**Data section:**
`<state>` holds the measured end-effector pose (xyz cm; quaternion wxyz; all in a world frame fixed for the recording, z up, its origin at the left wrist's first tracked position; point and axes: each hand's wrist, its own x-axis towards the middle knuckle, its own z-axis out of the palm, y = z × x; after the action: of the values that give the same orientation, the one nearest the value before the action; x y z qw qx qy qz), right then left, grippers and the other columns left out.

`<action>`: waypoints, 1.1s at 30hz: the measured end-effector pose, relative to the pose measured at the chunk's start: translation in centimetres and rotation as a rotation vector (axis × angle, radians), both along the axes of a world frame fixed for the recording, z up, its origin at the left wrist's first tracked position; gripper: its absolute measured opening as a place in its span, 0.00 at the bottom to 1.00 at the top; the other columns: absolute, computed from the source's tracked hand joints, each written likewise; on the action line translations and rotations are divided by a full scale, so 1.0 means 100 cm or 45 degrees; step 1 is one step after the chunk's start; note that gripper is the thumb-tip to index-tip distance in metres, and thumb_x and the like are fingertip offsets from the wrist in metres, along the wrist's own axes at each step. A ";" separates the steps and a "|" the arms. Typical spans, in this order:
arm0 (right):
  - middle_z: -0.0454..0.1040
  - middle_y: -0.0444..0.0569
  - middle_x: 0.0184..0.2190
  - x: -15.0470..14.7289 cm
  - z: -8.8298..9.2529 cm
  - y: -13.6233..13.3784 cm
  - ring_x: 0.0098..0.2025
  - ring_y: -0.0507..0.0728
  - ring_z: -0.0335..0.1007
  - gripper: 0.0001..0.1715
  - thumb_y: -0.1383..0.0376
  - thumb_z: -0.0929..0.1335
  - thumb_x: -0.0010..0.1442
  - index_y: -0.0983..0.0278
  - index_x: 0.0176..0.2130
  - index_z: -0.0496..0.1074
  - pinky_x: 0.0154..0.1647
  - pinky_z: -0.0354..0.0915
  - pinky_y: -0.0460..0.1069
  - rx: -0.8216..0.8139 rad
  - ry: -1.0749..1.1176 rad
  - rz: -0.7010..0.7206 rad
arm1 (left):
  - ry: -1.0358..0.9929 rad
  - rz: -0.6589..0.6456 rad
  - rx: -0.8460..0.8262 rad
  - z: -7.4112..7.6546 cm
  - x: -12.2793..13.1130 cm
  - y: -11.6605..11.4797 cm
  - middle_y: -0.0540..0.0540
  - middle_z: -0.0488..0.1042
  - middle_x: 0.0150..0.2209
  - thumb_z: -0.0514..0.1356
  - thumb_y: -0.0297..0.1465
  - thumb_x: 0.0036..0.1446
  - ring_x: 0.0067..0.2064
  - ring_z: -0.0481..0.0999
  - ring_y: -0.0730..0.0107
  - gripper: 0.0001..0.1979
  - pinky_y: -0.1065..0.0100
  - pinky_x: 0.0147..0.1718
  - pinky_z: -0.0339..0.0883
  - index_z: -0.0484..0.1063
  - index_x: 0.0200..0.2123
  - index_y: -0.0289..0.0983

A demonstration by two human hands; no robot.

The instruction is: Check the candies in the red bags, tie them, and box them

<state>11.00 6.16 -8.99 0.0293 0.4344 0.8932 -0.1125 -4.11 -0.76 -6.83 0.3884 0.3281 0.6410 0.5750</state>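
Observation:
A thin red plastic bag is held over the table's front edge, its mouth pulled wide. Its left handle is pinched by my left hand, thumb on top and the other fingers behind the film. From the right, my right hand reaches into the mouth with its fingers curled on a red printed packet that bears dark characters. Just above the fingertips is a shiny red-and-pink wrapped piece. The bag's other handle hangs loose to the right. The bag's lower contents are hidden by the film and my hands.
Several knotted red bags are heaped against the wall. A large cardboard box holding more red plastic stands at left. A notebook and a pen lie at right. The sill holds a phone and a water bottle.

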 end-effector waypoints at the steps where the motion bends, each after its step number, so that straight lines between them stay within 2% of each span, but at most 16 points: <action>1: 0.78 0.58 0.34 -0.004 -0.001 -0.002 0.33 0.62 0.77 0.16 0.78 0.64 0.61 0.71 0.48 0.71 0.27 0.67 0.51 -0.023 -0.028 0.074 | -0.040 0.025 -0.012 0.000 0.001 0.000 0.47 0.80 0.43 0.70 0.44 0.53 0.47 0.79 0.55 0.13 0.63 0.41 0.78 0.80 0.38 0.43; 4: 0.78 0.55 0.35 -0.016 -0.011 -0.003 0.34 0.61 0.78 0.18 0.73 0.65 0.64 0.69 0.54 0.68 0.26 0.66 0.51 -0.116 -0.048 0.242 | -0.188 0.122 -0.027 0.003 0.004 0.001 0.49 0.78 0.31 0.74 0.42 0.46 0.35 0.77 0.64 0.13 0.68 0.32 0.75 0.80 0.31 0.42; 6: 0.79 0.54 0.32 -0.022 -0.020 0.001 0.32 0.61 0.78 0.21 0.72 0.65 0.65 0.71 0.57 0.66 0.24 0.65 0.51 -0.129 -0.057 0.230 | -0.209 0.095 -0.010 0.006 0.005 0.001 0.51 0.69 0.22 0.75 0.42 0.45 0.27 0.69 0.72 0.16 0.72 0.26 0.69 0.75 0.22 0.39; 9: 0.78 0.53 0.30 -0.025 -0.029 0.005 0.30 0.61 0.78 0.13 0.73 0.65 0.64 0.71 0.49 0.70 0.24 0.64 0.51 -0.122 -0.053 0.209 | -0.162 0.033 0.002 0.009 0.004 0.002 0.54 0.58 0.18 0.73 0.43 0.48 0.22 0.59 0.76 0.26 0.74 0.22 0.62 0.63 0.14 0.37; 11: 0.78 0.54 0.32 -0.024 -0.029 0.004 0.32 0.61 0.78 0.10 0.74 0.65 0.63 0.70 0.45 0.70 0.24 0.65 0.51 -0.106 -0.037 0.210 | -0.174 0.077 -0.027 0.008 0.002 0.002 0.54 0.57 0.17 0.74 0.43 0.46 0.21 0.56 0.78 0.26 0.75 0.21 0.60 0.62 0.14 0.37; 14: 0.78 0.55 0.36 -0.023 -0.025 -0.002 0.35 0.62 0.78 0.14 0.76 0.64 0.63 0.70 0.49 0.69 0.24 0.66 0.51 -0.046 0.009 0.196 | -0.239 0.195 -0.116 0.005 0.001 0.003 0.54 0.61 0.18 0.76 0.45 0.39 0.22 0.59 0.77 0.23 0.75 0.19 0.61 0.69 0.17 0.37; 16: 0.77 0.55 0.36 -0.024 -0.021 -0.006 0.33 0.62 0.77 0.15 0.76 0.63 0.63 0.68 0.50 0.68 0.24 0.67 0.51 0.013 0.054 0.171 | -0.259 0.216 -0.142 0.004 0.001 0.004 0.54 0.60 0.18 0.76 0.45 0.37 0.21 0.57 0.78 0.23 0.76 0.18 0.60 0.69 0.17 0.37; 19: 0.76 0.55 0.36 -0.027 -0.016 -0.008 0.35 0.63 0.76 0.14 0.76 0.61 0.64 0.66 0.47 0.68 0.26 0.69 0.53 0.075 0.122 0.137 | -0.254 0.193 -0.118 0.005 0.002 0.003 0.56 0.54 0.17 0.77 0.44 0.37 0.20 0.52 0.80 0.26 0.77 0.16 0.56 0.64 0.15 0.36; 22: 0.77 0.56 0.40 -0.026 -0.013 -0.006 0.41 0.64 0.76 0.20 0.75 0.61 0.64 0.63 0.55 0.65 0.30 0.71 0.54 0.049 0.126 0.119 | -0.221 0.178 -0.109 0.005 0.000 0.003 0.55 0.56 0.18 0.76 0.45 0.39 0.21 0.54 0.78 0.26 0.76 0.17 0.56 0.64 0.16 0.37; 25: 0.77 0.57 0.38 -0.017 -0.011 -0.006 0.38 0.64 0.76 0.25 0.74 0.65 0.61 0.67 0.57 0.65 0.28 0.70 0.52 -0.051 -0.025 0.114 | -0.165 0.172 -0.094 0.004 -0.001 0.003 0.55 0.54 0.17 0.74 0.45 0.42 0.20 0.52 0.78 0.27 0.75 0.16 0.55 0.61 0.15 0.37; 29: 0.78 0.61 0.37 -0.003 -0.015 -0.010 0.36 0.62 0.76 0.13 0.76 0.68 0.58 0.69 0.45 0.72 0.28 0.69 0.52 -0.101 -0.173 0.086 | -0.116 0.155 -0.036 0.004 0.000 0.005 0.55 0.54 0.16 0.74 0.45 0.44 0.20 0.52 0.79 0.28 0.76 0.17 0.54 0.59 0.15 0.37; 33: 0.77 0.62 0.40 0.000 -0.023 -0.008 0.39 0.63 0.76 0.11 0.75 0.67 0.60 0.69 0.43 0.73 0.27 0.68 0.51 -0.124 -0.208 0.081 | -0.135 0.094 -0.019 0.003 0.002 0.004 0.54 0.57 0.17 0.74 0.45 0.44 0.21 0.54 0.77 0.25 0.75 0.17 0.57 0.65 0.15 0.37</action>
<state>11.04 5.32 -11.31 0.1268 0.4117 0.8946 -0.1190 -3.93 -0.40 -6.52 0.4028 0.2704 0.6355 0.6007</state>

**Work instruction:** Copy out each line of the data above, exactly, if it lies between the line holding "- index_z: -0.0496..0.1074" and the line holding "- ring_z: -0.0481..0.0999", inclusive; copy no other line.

**Answer section:**
  - index_z: -0.0496..0.1074
  - pinky_x: 0.0154..0.1647
  - pinky_z: -0.0354..0.0915
  - pinky_y: -0.0460..0.1069
  - rx: -0.8216..0.8139 rad
  - ry: -1.0749..1.1176 rad
  - rz: -0.7010..0.7206 rad
arm1 (left):
  - ry: -1.0358..0.9929 rad
  - rz: -0.6589..0.6456 rad
  - rx: -0.8460..0.8262 rad
  - z: -7.4112..7.6546 cm
  - x: -12.2793..13.1130 cm
  - y: -11.6605..11.4797 cm
  - middle_y: -0.0540..0.0540
  - middle_z: -0.0488..0.1042
  - middle_x: 0.0150..0.2209
  - thumb_z: -0.0514..0.1356
  - thumb_y: -0.0297..0.1465
  - thumb_x: 0.0036..0.1446
  - ring_x: 0.0067..0.2064
  - ring_z: -0.0481..0.0999

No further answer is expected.